The lines below that include "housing" are to be found and copied.

-------- PROVIDED ENTRIES

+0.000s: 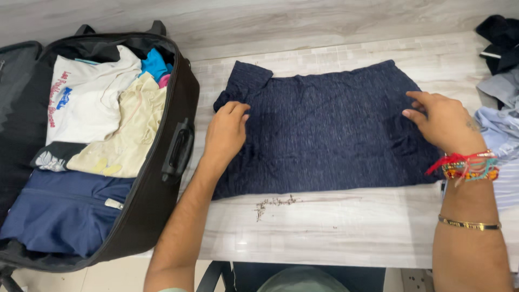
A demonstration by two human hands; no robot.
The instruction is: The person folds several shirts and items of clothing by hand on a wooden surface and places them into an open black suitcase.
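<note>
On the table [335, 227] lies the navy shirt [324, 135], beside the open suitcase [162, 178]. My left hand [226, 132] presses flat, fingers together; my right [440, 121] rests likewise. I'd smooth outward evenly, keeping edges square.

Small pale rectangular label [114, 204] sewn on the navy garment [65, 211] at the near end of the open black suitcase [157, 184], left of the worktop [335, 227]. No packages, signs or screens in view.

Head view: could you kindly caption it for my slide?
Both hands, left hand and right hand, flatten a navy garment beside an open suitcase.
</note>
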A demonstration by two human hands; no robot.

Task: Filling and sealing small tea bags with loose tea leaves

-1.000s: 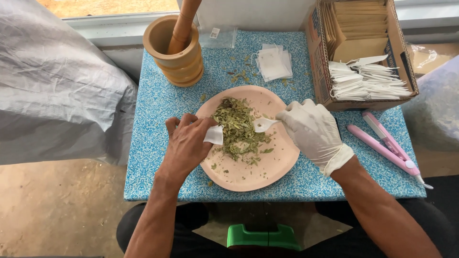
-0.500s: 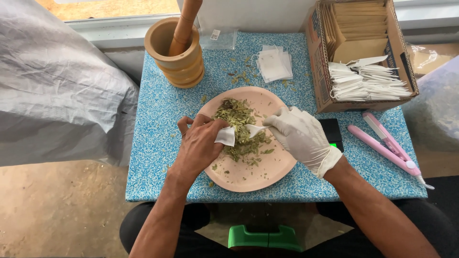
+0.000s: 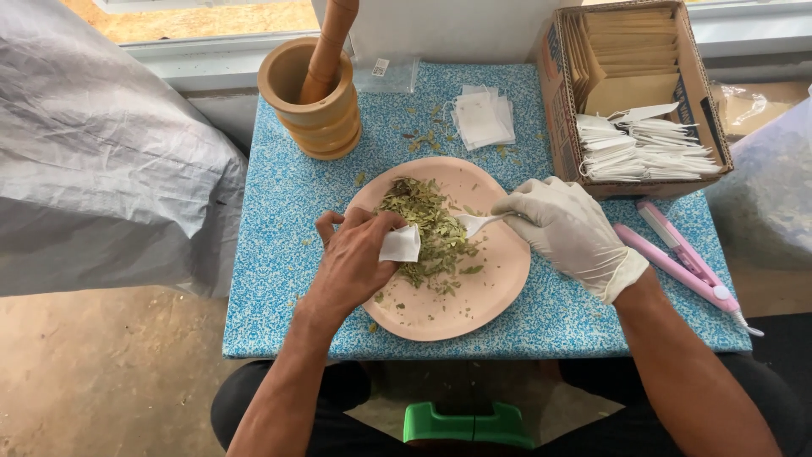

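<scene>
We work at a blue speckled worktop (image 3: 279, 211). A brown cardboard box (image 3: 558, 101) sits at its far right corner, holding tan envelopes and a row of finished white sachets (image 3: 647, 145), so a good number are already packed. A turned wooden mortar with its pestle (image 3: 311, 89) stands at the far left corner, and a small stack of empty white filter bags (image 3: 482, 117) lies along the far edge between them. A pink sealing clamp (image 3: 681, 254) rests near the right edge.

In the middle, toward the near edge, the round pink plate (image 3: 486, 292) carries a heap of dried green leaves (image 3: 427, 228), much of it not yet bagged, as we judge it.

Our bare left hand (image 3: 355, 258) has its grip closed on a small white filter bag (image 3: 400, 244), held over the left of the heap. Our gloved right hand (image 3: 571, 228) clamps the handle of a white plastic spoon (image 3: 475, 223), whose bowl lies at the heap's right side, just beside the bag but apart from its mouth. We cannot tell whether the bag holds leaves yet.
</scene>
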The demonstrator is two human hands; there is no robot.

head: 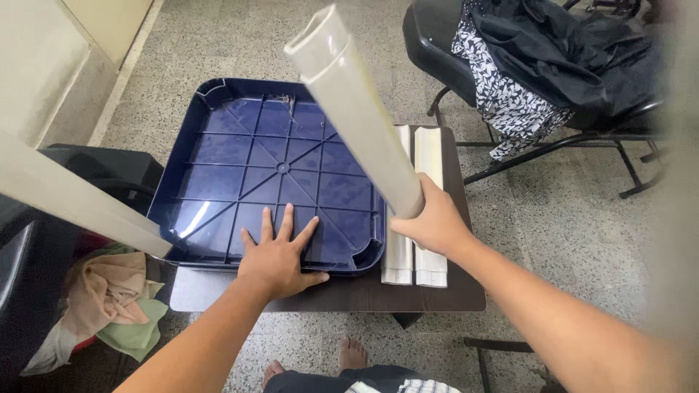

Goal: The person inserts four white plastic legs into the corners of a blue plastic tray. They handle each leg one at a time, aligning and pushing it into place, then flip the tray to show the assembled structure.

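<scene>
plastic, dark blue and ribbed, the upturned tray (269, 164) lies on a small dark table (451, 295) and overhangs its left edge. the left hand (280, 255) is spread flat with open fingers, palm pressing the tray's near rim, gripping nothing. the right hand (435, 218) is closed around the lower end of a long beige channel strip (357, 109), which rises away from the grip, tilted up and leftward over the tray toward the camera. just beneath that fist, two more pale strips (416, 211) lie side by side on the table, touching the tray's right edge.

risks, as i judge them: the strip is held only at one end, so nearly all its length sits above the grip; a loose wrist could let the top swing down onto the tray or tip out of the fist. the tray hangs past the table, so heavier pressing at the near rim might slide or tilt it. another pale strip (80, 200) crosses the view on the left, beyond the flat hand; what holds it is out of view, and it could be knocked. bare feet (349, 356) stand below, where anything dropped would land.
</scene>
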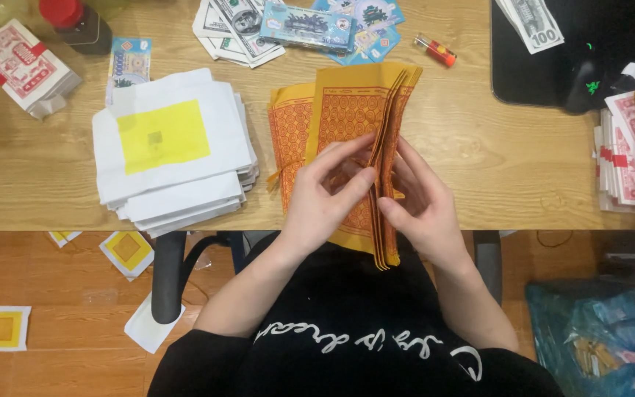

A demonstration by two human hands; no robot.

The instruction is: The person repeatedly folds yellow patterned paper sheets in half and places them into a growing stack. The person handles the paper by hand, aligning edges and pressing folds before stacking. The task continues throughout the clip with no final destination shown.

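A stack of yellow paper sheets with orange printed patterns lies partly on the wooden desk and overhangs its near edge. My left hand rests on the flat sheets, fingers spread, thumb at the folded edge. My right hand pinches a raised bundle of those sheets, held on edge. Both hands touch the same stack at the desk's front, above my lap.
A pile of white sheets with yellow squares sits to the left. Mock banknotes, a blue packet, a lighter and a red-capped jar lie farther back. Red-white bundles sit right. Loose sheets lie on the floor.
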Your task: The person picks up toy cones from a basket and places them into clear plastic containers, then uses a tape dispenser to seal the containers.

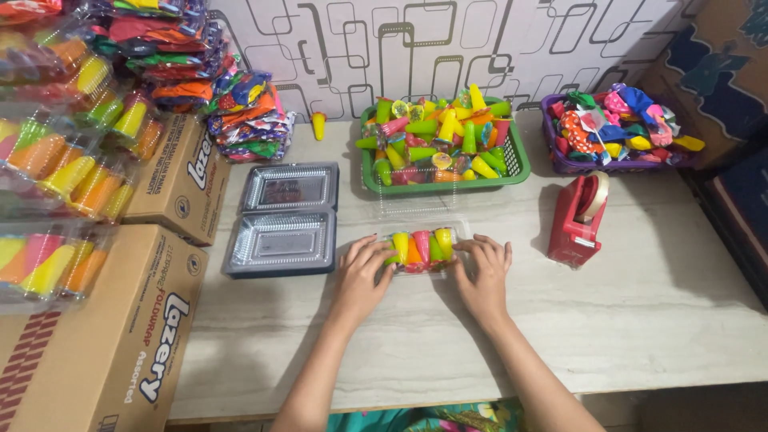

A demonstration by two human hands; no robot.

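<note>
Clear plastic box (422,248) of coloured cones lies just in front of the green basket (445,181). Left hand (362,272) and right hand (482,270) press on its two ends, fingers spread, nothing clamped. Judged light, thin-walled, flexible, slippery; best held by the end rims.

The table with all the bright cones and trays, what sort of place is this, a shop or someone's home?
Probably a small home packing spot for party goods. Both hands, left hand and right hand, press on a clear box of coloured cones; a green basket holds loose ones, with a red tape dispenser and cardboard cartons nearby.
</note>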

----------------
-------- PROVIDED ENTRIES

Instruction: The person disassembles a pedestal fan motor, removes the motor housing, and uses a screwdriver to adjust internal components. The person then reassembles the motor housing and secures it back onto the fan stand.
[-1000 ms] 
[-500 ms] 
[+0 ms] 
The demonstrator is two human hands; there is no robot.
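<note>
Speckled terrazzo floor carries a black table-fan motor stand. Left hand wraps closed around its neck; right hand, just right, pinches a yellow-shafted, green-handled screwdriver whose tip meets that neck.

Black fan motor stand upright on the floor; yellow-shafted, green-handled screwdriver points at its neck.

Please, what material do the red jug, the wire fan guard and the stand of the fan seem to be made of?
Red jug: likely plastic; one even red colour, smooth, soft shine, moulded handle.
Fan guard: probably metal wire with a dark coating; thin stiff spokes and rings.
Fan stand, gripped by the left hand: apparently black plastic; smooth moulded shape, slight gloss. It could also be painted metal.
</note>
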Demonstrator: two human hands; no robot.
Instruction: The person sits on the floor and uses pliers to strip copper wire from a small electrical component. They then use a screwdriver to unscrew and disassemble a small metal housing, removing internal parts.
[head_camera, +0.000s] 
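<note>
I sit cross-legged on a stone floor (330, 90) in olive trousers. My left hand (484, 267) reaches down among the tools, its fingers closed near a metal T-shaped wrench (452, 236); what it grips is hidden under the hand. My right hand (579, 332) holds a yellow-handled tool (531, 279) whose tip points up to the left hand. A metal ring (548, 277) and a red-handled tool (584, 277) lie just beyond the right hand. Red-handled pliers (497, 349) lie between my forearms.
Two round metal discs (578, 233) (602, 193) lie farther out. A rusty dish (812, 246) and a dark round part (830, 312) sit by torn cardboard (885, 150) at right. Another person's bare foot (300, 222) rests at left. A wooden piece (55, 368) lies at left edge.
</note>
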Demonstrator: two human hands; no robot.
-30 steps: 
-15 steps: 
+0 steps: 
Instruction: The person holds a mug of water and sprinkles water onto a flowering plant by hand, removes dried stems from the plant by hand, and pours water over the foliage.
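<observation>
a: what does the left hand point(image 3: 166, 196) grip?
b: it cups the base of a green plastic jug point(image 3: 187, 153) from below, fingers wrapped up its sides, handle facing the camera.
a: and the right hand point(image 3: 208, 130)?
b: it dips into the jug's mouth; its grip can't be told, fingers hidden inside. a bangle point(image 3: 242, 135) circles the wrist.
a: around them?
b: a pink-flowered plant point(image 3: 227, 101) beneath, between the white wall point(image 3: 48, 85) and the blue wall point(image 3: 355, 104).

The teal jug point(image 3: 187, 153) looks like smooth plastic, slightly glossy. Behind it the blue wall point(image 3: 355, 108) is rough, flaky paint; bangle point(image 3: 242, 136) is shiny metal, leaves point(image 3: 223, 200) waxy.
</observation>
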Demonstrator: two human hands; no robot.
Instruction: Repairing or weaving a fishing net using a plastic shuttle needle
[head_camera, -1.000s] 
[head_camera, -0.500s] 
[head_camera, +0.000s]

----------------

RESPONSE BELOW →
Instruction: The person disassembles a pedestal fan motor, removes the motor housing, and uses a screwdriver to adjust internal components. The person then reassembles the motor housing and secures it back onto the fan stand.
Instruction: The person sits on the floor and uses pliers to strip copper wire from a small electrical component. They then use a screwdriver to unscrew and disassemble a small metal housing, removing internal parts.

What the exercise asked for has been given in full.